- WORK TO BE COMPLETED -
Print the listing below in its entirety, character for character.
--- THE DATA Enclosed Below ---
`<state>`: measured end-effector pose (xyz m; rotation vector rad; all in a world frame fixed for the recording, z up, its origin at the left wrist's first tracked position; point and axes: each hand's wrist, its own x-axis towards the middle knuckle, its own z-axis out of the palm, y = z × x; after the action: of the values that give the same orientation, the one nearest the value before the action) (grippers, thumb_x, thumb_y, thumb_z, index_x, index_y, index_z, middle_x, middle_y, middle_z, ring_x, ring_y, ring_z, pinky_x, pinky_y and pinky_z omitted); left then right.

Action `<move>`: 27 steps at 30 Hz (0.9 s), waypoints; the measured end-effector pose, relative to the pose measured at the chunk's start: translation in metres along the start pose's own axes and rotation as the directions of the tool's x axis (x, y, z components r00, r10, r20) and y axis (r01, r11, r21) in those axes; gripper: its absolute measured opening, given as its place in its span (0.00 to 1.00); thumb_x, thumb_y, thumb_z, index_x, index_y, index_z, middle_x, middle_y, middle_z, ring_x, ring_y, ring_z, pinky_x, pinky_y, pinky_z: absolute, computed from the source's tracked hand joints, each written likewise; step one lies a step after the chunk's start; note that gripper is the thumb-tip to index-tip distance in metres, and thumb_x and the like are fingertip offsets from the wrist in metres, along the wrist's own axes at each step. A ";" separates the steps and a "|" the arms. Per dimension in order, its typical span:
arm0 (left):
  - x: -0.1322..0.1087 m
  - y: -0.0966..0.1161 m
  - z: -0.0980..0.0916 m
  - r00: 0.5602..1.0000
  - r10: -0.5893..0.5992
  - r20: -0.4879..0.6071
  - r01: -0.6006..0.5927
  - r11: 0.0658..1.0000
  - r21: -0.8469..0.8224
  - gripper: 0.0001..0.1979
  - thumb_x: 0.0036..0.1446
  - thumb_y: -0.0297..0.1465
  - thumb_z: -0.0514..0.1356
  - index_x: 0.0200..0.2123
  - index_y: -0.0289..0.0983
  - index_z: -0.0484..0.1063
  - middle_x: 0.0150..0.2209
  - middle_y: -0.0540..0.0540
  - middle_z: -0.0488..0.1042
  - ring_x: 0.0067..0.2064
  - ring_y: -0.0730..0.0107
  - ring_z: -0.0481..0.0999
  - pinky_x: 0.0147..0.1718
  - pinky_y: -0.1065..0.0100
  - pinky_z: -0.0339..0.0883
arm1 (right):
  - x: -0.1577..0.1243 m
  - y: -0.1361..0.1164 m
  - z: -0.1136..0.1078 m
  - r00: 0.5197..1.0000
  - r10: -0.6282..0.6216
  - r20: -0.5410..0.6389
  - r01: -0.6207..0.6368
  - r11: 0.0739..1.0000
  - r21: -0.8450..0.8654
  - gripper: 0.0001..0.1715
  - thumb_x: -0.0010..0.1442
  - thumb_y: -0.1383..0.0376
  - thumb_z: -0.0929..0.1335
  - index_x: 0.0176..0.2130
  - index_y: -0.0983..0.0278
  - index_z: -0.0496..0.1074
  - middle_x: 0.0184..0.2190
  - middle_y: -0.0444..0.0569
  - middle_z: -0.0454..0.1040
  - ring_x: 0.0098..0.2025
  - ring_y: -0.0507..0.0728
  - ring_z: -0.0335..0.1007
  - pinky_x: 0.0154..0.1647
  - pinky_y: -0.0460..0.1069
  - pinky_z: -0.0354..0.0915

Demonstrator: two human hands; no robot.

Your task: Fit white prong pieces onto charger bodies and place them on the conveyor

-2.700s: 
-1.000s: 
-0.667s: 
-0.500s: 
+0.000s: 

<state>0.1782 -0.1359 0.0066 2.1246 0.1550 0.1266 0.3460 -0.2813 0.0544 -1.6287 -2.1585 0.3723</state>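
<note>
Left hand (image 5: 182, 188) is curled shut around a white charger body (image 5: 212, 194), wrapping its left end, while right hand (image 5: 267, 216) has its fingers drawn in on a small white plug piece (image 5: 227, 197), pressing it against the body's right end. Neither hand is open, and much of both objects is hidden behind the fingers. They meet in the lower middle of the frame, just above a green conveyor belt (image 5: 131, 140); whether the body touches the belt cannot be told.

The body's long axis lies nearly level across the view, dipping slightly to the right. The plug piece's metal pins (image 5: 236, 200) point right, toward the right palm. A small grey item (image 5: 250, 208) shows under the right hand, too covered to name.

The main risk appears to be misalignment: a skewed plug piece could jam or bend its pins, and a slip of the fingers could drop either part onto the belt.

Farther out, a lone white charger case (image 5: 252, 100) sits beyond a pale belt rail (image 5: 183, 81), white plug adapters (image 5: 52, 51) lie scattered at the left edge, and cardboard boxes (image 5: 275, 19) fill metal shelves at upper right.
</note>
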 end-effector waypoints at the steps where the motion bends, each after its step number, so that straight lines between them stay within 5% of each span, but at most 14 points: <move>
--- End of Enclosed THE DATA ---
- ANSWER BOX -
`<state>`: measured end-effector pose (xyz m; rotation vector rad; all in a world frame fixed for the recording, z up, its origin at the left wrist's first tracked position; point and axes: each hand's wrist, its own x-axis towards the middle knuckle, its own z-axis out of the palm, y = z × x; after the action: of the values that give the same orientation, the one nearest the value before the action) (grippers, thumb_x, thumb_y, thumb_z, index_x, index_y, index_z, middle_x, middle_y, middle_z, ring_x, ring_y, ring_z, pinky_x, pinky_y and pinky_z omitted); left then right.

Action `<move>`: 27 steps at 30 Hz (0.9 s), waypoints; the measured end-effector pose, relative to the pose measured at the chunk's start: translation in metres along the start pose's own axes and rotation as the directions of the tool's x axis (x, y, z components r00, r10, r20) and y axis (r01, r11, r21) in those axes; gripper: its absolute measured opening, given as its place in its span (0.00 to 1.00); thumb_x, thumb_y, thumb_z, index_x, index_y, index_z, middle_x, middle_y, middle_z, ring_x, ring_y, ring_z, pinky_x, pinky_y, pinky_z: absolute, computed from the source's tracked hand joints, each written likewise; step one lies a step after the chunk's start; note that gripper is the thumb-tip to index-tip distance in metres, and thumb_x and the like are fingertip offsets from the wrist in metres, along the wrist's own axes at each step. A ";" separates the steps and a "|" the arms. Per dimension in order, its typical span:
arm0 (left):
  - x: -0.1322..0.1087 m
  - y: -0.0966..0.1161 m
  - z: -0.0980..0.0916 m
  - r00: 0.5602..1.0000
  - r10: -0.5893..0.5992
  - r20: -0.4879..0.6071
  - r01: -0.6006..0.5927
  - r11: 0.0658..1.0000
  - r21: -0.8469..0.8224
  - gripper: 0.0001..0.1979
  - thumb_x: 0.0036..0.1446
  - thumb_y: -0.0297..0.1465
  - thumb_z: -0.0514..0.1356
  - index_x: 0.0200..0.2123
  - index_y: -0.0289..0.0983
  - index_z: -0.0484..0.1063
  - middle_x: 0.0150..0.2209
  - middle_y: -0.0540..0.0540
  - middle_z: -0.0488..0.1042
  - ring_x: 0.0067..0.2064
  - ring_y: -0.0730..0.0107
  - ring_z: -0.0481..0.0999
  - pinky_x: 0.0147..0.1718
  - pinky_y: -0.1065..0.0100
  - pinky_z: -0.0339..0.0883
arm1 (right):
  - x: -0.1577..0.1243 m
  - y: -0.1361..0.1164 m
  - z: -0.1136..0.1078 m
  - r00: 0.5197..1.0000
  - r10: -0.6282..0.6216
  - r20: -0.5410..0.6389
  - r01: -0.6207..0.6368
  - r11: 0.0739..1.0000
  - r21: -0.8450..0.8654
  - gripper: 0.0001..0.1715
  - thumb_x: -0.0010..0.1442
  - thumb_y: -0.1383..0.0376
  - thumb_z: -0.0929..0.1335
  - index_x: 0.0176..0.2130
  - index_y: -0.0983..0.0278
  - index_z: -0.0496..0.1074
  - middle_x: 0.0184..0.2190
  - middle_y: -0.0444..0.0569
  - middle_z: -0.0454..0.1040
  - ring_x: 0.0098..0.2025
  - ring_y: -0.0507..0.0728
  - ring_z: -0.0335..0.1007
  - pinky_x: 0.0154..0.1647
  - pinky_y: -0.0460..0.1069
  - pinky_z: -0.0354..0.0915

Demonstrator: two human hands; no robot.

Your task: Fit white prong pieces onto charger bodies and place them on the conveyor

-2.700s: 
-1.000s: 
-0.667s: 
-0.500s: 
+0.000s: 

<state>0.1782 -0.1359 0.0066 2.1246 0.1550 0.1266 0.3460 -0.2813 0.0544 -1.6287 -2.1585 0.3723</state>
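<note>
Left hand (image 5: 182, 188) is curled shut around a white charger body (image 5: 212, 194), wrapping its left end, while right hand (image 5: 267, 216) has its fingers drawn in on a small white plug piece (image 5: 227, 197), pressing it against the body's right end. Neither hand is open, and much of both objects is hidden behind the fingers. They meet in the lower middle of the frame, just above a green conveyor belt (image 5: 131, 140); whether the body touches the belt cannot be told.

The body's long axis lies nearly level across the view, dipping slightly to the right. The plug piece's metal pins (image 5: 236, 200) point right, toward the right palm. A small grey item (image 5: 250, 208) shows under the right hand, too covered to name.

The main risk appears to be misalignment: a skewed plug piece could jam or bend its pins, and a slip of the fingers could drop either part onto the belt.

Farther out, a lone white charger case (image 5: 252, 100) sits beyond a pale belt rail (image 5: 183, 81), white plug adapters (image 5: 52, 51) lie scattered at the left edge, and cardboard boxes (image 5: 275, 19) fill metal shelves at upper right.
</note>
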 end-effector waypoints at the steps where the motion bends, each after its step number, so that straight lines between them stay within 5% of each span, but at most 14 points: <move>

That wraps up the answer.